(WHAT IS BEING ASKED):
In the listing below, find the line with "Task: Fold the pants", then repeat exactly every line from the top through that one.

++++ EXTRACTED MATERIAL ++++

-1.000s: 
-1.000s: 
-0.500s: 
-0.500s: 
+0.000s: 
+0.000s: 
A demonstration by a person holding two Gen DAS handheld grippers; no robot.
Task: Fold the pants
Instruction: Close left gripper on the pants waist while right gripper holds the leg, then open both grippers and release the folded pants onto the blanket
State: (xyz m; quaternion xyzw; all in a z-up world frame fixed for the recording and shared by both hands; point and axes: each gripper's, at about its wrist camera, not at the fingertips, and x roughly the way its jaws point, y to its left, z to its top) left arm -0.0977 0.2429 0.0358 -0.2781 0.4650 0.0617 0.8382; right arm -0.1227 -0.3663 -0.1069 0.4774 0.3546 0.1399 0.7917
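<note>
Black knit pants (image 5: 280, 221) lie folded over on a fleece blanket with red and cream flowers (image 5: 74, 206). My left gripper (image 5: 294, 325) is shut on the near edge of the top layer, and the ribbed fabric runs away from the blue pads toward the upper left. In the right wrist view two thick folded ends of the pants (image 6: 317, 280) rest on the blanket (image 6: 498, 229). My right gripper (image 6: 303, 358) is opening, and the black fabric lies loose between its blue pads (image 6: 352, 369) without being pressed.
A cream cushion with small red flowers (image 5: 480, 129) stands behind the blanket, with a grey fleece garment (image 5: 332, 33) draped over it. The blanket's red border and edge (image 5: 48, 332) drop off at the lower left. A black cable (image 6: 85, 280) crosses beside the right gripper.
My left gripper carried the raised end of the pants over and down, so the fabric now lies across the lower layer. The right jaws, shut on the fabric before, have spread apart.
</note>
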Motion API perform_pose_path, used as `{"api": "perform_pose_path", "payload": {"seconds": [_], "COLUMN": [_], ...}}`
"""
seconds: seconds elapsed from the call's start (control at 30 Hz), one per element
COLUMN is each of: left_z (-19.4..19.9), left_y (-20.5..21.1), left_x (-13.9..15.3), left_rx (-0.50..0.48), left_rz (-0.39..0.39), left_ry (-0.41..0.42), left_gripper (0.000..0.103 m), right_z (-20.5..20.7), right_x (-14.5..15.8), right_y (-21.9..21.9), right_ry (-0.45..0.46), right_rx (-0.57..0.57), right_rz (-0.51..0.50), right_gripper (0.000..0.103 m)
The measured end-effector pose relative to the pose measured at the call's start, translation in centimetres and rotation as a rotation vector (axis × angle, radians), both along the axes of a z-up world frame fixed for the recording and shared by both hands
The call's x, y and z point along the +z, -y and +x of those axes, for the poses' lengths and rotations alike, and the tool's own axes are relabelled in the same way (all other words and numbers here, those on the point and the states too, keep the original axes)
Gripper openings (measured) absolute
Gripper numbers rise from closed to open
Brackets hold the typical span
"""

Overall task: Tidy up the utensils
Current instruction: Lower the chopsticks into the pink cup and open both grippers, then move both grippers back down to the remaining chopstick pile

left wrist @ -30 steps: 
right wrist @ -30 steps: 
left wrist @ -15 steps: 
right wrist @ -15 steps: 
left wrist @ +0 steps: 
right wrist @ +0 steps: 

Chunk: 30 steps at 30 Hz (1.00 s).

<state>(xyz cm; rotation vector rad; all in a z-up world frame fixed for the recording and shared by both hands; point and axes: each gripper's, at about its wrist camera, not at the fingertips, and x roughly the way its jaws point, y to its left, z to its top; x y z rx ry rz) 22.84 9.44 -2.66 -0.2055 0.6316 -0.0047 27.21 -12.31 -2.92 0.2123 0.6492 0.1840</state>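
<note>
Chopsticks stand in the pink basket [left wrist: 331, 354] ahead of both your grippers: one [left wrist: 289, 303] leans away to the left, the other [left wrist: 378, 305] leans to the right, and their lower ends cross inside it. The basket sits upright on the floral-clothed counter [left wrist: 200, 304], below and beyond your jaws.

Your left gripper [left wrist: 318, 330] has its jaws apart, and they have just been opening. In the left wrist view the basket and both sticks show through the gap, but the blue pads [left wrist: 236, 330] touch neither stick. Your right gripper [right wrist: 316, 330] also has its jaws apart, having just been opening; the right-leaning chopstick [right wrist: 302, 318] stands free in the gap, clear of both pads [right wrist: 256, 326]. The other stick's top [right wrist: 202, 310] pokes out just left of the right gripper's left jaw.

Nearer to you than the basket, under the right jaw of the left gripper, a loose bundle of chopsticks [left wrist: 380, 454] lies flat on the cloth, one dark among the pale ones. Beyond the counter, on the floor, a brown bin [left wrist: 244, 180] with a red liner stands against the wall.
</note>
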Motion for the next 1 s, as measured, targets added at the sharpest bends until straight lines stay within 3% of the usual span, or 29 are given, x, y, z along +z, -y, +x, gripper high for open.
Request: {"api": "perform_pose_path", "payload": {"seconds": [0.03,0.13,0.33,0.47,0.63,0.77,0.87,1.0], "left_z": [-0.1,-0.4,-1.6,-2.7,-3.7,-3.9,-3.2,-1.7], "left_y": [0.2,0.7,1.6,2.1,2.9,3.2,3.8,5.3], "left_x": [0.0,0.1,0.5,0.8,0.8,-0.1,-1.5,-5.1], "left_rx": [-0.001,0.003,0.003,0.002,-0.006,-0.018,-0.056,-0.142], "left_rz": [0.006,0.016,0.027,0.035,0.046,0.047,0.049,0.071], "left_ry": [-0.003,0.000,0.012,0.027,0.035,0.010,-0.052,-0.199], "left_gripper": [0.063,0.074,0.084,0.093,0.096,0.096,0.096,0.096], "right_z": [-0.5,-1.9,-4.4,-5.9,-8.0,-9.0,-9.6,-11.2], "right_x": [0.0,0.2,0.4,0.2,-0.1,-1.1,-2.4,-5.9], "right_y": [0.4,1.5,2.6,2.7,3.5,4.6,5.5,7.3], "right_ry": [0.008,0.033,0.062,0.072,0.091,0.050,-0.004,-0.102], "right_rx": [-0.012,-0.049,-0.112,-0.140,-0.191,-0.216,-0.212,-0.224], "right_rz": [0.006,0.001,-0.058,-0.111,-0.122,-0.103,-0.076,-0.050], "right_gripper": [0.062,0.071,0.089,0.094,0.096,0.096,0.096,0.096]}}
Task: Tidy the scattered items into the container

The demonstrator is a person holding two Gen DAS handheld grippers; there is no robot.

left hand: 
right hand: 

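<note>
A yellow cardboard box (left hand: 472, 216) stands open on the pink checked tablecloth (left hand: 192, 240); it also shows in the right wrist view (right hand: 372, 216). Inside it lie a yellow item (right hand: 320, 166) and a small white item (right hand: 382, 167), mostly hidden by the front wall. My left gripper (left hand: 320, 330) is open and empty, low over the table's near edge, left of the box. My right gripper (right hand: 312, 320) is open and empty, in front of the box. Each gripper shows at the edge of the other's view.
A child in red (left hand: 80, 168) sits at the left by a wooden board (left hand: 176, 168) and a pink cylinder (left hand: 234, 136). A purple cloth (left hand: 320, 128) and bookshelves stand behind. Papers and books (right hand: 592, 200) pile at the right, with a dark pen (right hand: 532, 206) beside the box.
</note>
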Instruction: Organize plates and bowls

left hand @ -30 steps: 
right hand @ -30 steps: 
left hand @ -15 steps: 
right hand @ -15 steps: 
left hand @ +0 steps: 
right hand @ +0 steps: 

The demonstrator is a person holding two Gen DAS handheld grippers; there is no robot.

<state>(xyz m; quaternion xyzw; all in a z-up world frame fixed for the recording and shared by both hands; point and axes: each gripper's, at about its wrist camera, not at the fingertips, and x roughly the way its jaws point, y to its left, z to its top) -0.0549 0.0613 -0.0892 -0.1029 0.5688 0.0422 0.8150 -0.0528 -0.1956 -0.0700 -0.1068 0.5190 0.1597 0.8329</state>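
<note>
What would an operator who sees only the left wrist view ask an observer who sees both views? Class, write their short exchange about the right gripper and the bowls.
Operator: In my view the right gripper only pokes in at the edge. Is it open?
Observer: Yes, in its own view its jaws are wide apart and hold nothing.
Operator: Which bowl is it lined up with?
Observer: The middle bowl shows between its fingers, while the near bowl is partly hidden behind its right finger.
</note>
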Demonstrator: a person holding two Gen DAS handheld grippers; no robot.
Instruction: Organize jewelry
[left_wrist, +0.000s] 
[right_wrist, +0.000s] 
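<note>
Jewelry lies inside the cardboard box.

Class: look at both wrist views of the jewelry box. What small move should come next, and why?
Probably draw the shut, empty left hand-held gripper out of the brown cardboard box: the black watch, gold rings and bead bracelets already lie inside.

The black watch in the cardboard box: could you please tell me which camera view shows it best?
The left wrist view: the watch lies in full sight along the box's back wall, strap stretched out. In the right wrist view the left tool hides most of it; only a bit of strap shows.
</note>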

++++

(FINISHED TASK):
-1.000s: 
-1.000s: 
-0.500s: 
-0.500s: 
+0.000s: 
+0.000s: 
A demonstration by a person holding two Gen DAS handheld grippers; no robot.
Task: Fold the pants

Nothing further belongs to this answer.